Wir haben  gegenüber dem Land signalisiert, unsere Vorstellungen bei der Erarbeitung eines  Alternativgesetzes einzubringen. Voraussetzung ist, dass das Alternativgesetz in gleicher Weise Interessen von Artenschutz und Bauern berücksichtigt. Pauschale Vorgaben ins Blaue hinein sind fachlich nicht vertretbar und mit uns nicht machbar.
Um Ihnen, unseren geschätzten Mitgliedern, unmittelbare Mitwirkungsmöglichkeit zu verschaffen und zugleich einem „besseren” Gesetz Vorschub zu leisten, arbeiten wir zudem mit dem Badischen Weinbauverband und dem Landesverband für Erwerbsobstbau aktuell daran,  einen Volksantrag als Alternative zum Volksbegehren zu initiieren.

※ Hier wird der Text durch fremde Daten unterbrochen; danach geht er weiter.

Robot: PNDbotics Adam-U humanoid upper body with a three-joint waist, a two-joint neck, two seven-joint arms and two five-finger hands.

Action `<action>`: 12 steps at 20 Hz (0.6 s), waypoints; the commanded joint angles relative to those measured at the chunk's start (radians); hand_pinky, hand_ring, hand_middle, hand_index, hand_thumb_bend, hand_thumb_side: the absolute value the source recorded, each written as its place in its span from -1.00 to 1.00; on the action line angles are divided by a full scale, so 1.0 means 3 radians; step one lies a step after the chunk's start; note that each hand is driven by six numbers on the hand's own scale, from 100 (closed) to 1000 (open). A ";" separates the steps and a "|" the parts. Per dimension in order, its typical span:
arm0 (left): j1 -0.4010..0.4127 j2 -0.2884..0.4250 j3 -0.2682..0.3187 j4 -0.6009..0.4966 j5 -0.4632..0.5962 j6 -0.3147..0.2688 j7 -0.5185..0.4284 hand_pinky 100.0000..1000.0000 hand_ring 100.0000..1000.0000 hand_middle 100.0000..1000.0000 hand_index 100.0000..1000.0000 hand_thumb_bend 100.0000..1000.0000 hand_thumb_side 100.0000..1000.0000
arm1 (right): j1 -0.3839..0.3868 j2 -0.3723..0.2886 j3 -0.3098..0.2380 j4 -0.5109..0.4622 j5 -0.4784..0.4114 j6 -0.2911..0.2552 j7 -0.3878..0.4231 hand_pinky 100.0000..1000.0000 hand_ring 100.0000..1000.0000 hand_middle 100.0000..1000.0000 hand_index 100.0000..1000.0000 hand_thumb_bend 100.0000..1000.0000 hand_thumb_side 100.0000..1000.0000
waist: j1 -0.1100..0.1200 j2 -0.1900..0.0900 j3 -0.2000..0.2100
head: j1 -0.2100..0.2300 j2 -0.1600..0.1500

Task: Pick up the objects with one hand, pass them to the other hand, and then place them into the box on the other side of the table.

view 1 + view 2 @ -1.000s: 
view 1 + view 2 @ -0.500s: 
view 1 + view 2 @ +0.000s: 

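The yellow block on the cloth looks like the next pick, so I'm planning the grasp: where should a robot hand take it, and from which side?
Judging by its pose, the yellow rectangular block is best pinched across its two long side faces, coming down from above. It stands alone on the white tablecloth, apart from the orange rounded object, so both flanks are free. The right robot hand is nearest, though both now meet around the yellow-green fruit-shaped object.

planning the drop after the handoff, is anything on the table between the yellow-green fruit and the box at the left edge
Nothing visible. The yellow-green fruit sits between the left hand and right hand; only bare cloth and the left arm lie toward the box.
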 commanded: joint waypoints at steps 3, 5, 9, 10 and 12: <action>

Landwirtschaft nicht als Sündenbock
Der Volkantrag soll einen besseren  Weg aufzeigen, der
dem Artenschutz und der Landwirtschaft hilft;
den Artenschutz zur gesamtgesellschaftlichen Aufgabe und nicht die Landwirtschaft zum Sündenbock macht;
den Pflanzenschutz als Voraussetzung marktfähiger Produkte anerkennt;
sich zur Produktion im Inland statt zu einer Verlagerung ins Ausland bekennt und
bäuerlichen Betrieben eine Zukunft gibt.
Ein konkreter Gesetzentwurf ist – im Gegensatz zum Volksbegehren – nicht Gegenstand des Volksantrags. Fast 40000 Unterschriften sind nötig, dann muss – anders als bei unverbindlichen Petitionen – der Landtag sich mit unseren Themen befassen und dazu entscheiden. Bei den Unterschriften zählen wir dann auf Sie und Ihre Familien! Wir halten Sie über die gewohnten Quellen wie  Bezirksgeschäftsstellen, BBZ, den Badischen Winzer und unsere Homepage informiert. Ich versichere Ihnen, dass wir alle Möglichkeiten ausschöpfen werden, um ein Ergebnis in unser aller Sinne zu erzielen.